After the death of Joseph John White, a 50-year-old homeless man found dead in the cold Saturday night behind a Safeway store in Hayward, Calif., White’s family as well as community activists want to know why dozens of homeless people must die on the streets every year in one of America’s most affluent areas.
The median household income in Alameda County, at $70,821, is 133 percent of the national average and 115 percent of California’s average, yet the city of Hayward has no homeless shelter for single men.
"Could someone give me the acceptable 'collateral damage' figure for death on the street or just plain human misery before we take action?" said Betty DeForest, a community activist who has led a long campaign to open just such a shelter in the city, in an e-mail to city officials, after learning of White’s death.
In even wealthier Santa Clara County, to the south and home to many of Silicon Valley’s most thriving technology firms, 48 homeless people have died on the streets in 2013. The median household income in that county was almost $90,000 for the years 2007 through 2011.
Alameda County had more than 4,200 homeless people in a recent survey, and 60 percent of those sleep on the streets on a nightly basis.
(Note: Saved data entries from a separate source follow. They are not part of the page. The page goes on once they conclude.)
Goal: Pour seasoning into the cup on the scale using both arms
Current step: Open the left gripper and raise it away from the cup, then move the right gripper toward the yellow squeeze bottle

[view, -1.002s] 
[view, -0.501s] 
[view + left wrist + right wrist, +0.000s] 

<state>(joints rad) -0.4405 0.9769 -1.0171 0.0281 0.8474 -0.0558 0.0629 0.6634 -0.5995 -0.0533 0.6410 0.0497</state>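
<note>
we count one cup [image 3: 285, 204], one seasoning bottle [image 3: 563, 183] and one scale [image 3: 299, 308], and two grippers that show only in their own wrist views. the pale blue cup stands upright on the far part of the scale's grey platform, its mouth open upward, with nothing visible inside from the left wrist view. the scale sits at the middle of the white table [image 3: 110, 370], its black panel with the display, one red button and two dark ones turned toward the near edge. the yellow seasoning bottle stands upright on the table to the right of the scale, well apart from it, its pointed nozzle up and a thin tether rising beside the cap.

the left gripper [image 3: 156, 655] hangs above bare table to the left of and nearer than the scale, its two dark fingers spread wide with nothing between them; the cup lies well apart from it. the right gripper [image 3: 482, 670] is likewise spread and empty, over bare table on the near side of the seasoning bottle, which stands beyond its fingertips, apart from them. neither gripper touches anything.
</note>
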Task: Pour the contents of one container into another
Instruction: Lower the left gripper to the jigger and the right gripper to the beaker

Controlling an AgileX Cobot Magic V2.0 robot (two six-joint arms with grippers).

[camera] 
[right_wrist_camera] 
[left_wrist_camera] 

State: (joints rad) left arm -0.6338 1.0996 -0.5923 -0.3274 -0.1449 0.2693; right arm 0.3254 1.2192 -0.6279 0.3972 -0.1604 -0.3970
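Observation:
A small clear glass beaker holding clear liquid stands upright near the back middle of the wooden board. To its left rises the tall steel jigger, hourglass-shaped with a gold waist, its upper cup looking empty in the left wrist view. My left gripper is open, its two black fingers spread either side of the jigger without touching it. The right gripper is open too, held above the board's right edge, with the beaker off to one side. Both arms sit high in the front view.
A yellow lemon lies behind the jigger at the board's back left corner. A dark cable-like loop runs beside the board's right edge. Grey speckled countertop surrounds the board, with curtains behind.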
Santa Clara County has more than 7,600 homeless.
A recent cold spell saw four homeless men die on the streets of Santa Clara County between Thanksgiving and December 5, each succumbing to hypothermia from sleeping outdoors without adequate blankets or outerwear.
Two others, including White (pictured, with his mother), died in Alameda County. The cause of White’s death is still under investigation, but his family members say he was beaten by a group of other men who stripped him of the coat that his sister had given him just two days earlier, and left him in the cold.
"He deserves to be recognized for the person he was. He wasn't just homeless, he was my brother,” Theresa Long, the homeless man’s sister, told KTVU News.
White’s mother Mary Archuleta said that he would sometimes stay with her, but would leave because he didn’t want to feel like “a burden.”
A Santa Clara County homeless-advocacy group, EHC LifeBuilders, recently held a ceremony to memorialize the 48 dead in that county.
"It's heartbreaking to think that every name represents a real person whose life came to an end due to the harsh reality of living on the street," said Jenny Niklaus, the group’s CEO. "This is unacceptable. We can and must do better as a community."